Your instructions: The word "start" marks the lines to report; pull each of them from the listing.

___ Material provided ___

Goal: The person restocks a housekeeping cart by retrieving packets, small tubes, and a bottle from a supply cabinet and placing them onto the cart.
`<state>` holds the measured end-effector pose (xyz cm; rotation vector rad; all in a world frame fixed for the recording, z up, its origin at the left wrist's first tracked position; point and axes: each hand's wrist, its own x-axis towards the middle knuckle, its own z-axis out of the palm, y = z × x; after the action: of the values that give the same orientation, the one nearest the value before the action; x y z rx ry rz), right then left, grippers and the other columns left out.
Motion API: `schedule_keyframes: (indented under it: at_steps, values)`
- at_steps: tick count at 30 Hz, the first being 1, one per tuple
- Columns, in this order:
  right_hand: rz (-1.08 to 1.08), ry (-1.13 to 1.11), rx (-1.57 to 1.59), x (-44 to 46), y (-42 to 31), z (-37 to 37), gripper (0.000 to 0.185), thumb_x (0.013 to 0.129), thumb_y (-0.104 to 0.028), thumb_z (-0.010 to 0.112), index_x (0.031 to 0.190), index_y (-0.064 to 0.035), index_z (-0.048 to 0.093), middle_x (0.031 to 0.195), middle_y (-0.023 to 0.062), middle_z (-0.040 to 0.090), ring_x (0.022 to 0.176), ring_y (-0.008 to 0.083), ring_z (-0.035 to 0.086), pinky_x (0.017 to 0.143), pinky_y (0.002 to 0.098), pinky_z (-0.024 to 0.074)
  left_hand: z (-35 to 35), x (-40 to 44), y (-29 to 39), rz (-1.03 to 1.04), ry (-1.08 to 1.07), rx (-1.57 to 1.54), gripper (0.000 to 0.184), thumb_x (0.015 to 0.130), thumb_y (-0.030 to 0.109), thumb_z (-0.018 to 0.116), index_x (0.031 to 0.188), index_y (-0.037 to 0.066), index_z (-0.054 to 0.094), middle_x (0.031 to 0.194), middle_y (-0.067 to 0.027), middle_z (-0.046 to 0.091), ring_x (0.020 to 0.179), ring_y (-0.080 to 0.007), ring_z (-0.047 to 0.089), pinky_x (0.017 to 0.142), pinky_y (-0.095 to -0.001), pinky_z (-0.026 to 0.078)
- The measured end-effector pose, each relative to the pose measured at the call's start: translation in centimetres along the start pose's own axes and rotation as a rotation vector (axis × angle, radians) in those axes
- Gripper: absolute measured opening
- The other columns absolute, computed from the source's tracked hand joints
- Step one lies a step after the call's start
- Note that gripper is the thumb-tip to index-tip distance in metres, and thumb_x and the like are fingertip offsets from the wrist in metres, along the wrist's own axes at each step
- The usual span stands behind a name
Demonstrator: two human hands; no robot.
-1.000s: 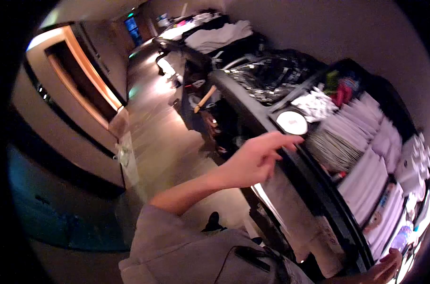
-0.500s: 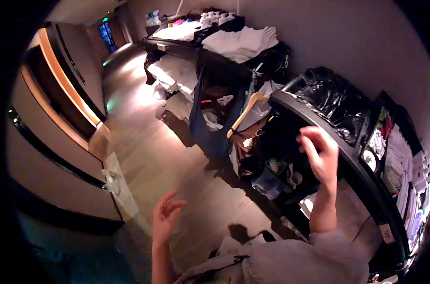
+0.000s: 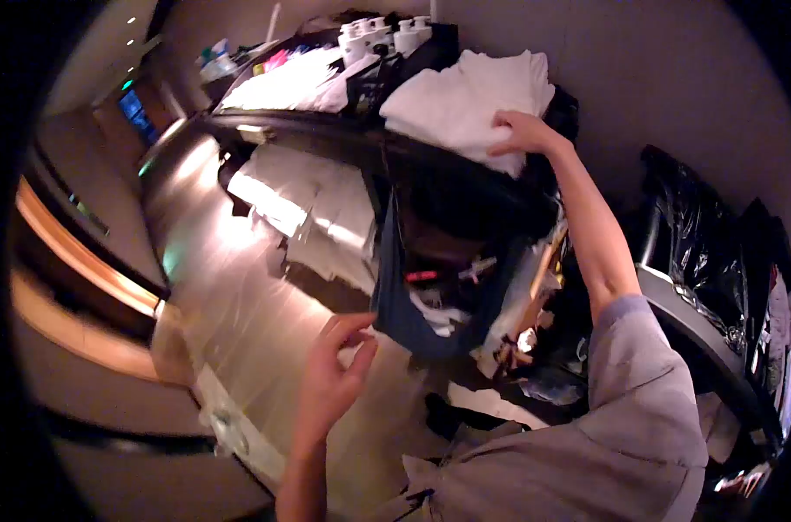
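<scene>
My right hand [image 3: 533, 136] is stretched forward to the right side of a stack of folded white cloths [image 3: 452, 96], perhaps towels. Its fingers are apart and overlap the edge of the stack; whether they press on it I cannot tell. The stack lies on top of a dark cart bag with a blue cloth side [image 3: 397, 300]. My left hand [image 3: 333, 376] hangs in the air over the floor, holding nothing, fingers loosely bent with a gap between thumb and forefinger.
Behind the stack, a cart [image 3: 304, 130] carries white pump bottles [image 3: 365, 39] and more white linen. To the right stands a second cart [image 3: 700, 324] with a black plastic bag [image 3: 696, 235]. A wooden door frame [image 3: 91, 252] lines the corridor's left side.
The view has moved closer to the far cart. My right hand has gone from above the near cart to the white cloth stack. My left hand stays raised and holds nothing.
</scene>
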<state>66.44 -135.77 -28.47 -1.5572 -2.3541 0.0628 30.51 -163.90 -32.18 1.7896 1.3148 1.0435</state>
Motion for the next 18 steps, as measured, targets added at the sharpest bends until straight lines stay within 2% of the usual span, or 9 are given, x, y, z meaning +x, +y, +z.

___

Exercise output:
- The measured end-effector pose, each relative to the pose measured at the call's start: translation in centimetres along the start pose's own axes and rotation as a rotation vector (axis × angle, radians) in those axes
- Step one lies a step after the call's start

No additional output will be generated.